In reflecting on his team's amazing comeback, Princeton head coach Bill Tierney said the Cornell game was very much on his players' minds.

"You just try to stay positive," said Tierney, whose club improved to 11-3 with the win. "The guys kept talking about the Cornell game and getting three goals in the last two minutes."

Tierney conceded that the brave talk would've meant little without a maestro like Boyle orchestrating the comeback.

"The beauty of it is to have a Ryan Boyle who can take over a game and wants to," said Tierney, for his prolific senior who scored three goals and had two assists Saturday to give him 228 career points, trailing only Kevin Lowe (247) on Princeton's all-time list. "Individually he just took over the game and team and led us to that win."

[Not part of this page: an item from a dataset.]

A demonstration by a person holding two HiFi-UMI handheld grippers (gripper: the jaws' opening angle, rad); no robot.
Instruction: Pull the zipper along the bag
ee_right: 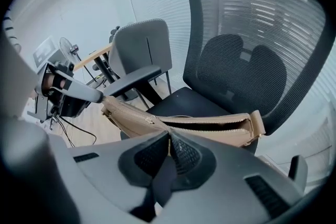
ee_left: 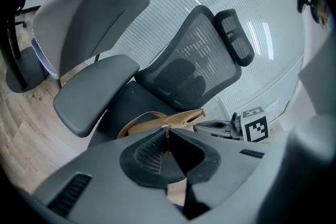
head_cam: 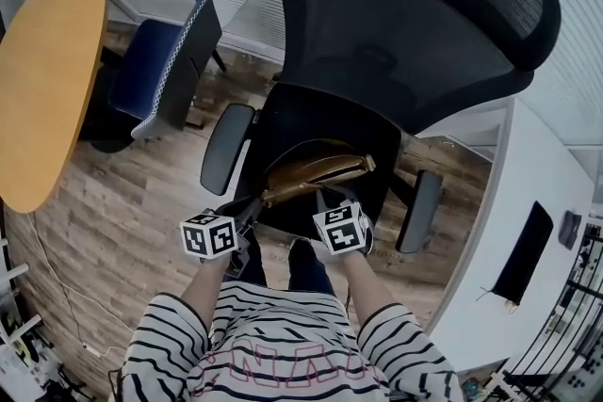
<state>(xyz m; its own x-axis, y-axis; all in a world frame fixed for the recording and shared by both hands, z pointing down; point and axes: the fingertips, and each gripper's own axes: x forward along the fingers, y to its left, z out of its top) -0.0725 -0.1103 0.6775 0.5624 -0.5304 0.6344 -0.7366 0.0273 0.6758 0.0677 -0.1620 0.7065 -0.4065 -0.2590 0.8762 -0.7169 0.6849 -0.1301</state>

The win, which improved Princeton to 6-1 in NCAA tournament games in overtime and 19-3 in NCAA tourney games decided by one or two goals, was a reflection of character as much as skill.

"People give coaches too much credit," asserted Tierney, in assessing his team's penchant for winning the close ones in post-season play.

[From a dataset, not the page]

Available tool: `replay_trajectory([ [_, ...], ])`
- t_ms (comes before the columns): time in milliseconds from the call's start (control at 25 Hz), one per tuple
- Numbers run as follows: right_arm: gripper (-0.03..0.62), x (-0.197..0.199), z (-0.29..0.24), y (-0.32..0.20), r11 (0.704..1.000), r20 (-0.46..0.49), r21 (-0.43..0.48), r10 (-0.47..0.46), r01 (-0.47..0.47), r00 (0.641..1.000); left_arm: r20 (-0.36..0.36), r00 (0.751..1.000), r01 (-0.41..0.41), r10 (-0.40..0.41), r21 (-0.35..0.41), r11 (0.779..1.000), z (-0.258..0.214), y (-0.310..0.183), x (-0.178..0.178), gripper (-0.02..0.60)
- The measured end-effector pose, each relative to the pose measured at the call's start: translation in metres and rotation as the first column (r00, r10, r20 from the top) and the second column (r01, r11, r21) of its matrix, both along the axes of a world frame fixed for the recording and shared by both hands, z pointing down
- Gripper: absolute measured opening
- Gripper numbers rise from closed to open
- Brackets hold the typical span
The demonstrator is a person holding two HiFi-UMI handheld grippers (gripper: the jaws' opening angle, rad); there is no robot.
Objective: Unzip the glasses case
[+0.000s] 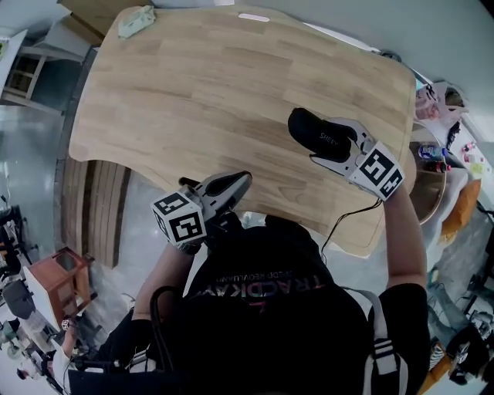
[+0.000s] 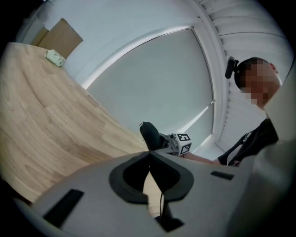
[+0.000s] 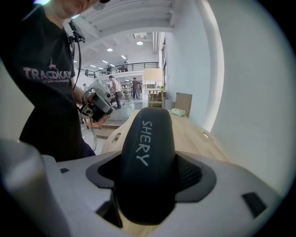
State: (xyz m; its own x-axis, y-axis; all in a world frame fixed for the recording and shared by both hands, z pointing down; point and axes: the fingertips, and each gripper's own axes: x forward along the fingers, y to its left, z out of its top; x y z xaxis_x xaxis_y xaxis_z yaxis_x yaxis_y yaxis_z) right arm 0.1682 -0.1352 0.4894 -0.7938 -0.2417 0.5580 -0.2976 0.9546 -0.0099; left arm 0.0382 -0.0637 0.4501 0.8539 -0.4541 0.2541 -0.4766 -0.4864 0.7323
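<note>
The black glasses case (image 1: 318,133), printed "SHERY", is lifted above the wooden table (image 1: 208,92) near its right edge. My right gripper (image 1: 328,145) is shut on it, its pads pressing the two long sides. In the right gripper view the case (image 3: 148,157) fills the gap between the jaws and sticks out ahead of my right gripper (image 3: 148,187). My left gripper (image 1: 242,180) is shut and empty, off the table's near edge, pointing toward the case. The left gripper view shows the left gripper (image 2: 149,169) with its jaws closed together, and the case (image 2: 149,135) beyond them.
A small pale green bundle (image 1: 136,21) lies at the table's far left corner. A white oval piece (image 1: 254,17) sits at the far edge. A cardboard box (image 2: 58,37) stands behind that corner. The person's torso is close to the near edge.
</note>
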Motion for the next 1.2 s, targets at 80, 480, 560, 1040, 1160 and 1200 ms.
replay_trajectory([
  [80, 0.351, -0.011, -0.021, 0.016, 1.0, 0.024, 0.013, -0.029, 0.029, 0.999, -0.016, 0.999, -0.031, 0.031, 0.014, 0.999, -0.006, -0.001, -0.003, 0.012],
  [480, 0.351, -0.063, -0.108, 0.075, 0.983, 0.208, 0.084, -0.177, 0.163, 0.962, -0.327, 0.929, -0.166, 0.171, 0.041, 0.985, -0.061, -0.01, -0.015, 0.028],
  [560, 0.351, -0.074, -0.13, 0.084, 0.985, 0.293, 0.066, -0.171, 0.158, 0.941, -0.448, 0.87, -0.207, 0.204, 0.042, 0.977, -0.078, -0.012, -0.016, 0.062],
  [1040, 0.351, -0.122, -0.174, 0.122, 0.976, 0.33, 0.042, -0.217, 0.216, 0.919, -0.654, 0.632, -0.384, 0.416, 0.202, 0.901, -0.139, -0.012, -0.023, 0.103],
  [1160, 0.351, -0.128, -0.179, 0.128, 0.973, 0.334, 0.022, -0.223, 0.229, 0.916, -0.653, 0.592, -0.426, 0.473, 0.246, 0.871, -0.148, -0.008, -0.025, 0.103],
  [1200, 0.351, -0.13, -0.181, 0.129, 0.971, 0.336, 0.014, -0.23, 0.239, 0.913, -0.653, 0.575, -0.44, 0.493, 0.262, 0.859, -0.151, -0.006, -0.027, 0.103],
])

"This comes from the fabric of the kids in our program. We put them under pressure in practice and we do a lot of situational work. It also comes down to the character of the kids in the program and their families. They pass up a free ride elsewhere to come to Princeton where they know they will have to work harder in the classroom and on the field."

Tierney got some good work all through the lineup Saturday as Jason Doneger and Whitney Hayes each scored two goals, Drew Casino added an assist while winning seven of 10 face-offs, and goalie Dave Law had 12 saves.

Once again, Tierney got good work from his crew of precocious freshmen. "Trombino just wanted to win, he wasn't worried about his streak," said Tierney referring to his freshman star who has now scored a goal in all 14 games of his college career. "Scott [Sowanick] was playing with a back-up stick, he could've had four goals but his shots just didn't fall. Whitney beat his man and scored twice, that's not easy."

The Tigers won't have an easy task in trying to overcome 14-2 Navy this Saturday. "The biggest challenge is that we don't know them too well, we haven't played them in years," said Tierney, who last guided Princeton to a national title in 2001 when the Tigers edged Syracuse 10-9 in overtime.

"From what I saw yesterday (in Navy's 6-5 win over Cornell), and on film, they are the rare team that has good players at every position. Some teams are attack-heavy, but they have good players at each spot. They are a sliding team that plays hard and clean."

If Saturday's game turns into a nail-biter, Navy may have a hard time sliding past a Princeton team that possesses a rare ability to win the tight ones come tournament time.